What you are asked to do —
The listing that follows is to be output in full and without change.
─── Collected data
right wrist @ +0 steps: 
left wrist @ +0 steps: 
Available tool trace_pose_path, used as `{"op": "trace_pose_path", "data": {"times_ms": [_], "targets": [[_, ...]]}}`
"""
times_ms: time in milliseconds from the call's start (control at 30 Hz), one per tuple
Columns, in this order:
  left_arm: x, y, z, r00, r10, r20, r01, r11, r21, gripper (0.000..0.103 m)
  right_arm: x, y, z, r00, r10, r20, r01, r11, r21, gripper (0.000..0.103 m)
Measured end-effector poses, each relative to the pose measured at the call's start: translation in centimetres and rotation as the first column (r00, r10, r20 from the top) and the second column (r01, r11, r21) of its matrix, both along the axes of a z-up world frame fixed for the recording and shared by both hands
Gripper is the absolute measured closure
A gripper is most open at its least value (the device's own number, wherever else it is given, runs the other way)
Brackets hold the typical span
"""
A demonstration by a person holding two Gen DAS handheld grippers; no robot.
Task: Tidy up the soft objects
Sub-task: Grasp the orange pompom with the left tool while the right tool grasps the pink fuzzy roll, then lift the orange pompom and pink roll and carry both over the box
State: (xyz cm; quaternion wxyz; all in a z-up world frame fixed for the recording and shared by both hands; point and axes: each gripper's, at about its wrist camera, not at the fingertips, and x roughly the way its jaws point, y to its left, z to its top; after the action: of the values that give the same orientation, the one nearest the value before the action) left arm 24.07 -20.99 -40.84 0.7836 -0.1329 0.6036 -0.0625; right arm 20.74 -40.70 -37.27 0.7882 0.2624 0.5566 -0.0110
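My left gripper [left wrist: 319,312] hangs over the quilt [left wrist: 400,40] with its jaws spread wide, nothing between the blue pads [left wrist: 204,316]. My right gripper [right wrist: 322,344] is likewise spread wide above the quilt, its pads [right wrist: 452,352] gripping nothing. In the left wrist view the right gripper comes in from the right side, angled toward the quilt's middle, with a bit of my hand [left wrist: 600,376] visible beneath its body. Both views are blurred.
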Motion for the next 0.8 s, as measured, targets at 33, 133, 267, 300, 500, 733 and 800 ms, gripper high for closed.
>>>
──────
Answer to this exercise —
right wrist @ +0 steps: 
left wrist @ +0 steps: 
Available tool trace_pose_path, used as `{"op": "trace_pose_path", "data": {"times_ms": [_], "targets": [[_, ...]]}}`
"""
times_ms: time in milliseconds from the call's start (control at 30 Hz), one per tuple
Columns, in this order:
  left_arm: x, y, z, r00, r10, r20, r01, r11, r21, gripper (0.000..0.103 m)
  right_arm: x, y, z, r00, r10, r20, r01, r11, r21, gripper (0.000..0.103 m)
Measured end-effector poses, each relative to the pose measured at the call's start: translation in centimetres and rotation as the first column (r00, r10, r20 from the top) and the second column (r01, r11, r21) of its matrix, both along the axes of a z-up world frame fixed for the recording and shared by both hands
Gripper is the absolute measured closure
A gripper is most open at its least value (the device's own number, wherever else it is given, runs the other way)
Brackets hold the typical span
"""
A demonstration by a person holding two Gen DAS handheld grippers; no robot.
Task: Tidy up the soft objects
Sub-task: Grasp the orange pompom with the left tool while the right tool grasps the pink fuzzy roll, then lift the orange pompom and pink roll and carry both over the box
State: (xyz cm; quaternion wxyz; all in a z-up world frame fixed for the recording and shared by both hands; point and axes: each gripper's, at about its wrist camera, not at the fingertips, and x roughly the way its jaws point, y to its left, z to its top; after the action: of the values that give the same orientation, the one nearest the value before the action) left arm 24.07 -20.99 -40.84 0.7836 -0.1329 0.6036 -0.0625; right arm 20.74 -40.70 -37.27 0.7882 0.2624 0.5566 -0.0110
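My left gripper [left wrist: 319,312] hangs over the quilt [left wrist: 400,40] with its jaws spread wide, nothing between the blue pads [left wrist: 204,316]. My right gripper [right wrist: 322,344] is likewise spread wide above the quilt, its pads [right wrist: 452,352] gripping nothing. In the left wrist view the right gripper comes in from the right side, angled toward the quilt's middle, with a bit of my hand [left wrist: 600,376] visible beneath its body. Both views are blurred.
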Motion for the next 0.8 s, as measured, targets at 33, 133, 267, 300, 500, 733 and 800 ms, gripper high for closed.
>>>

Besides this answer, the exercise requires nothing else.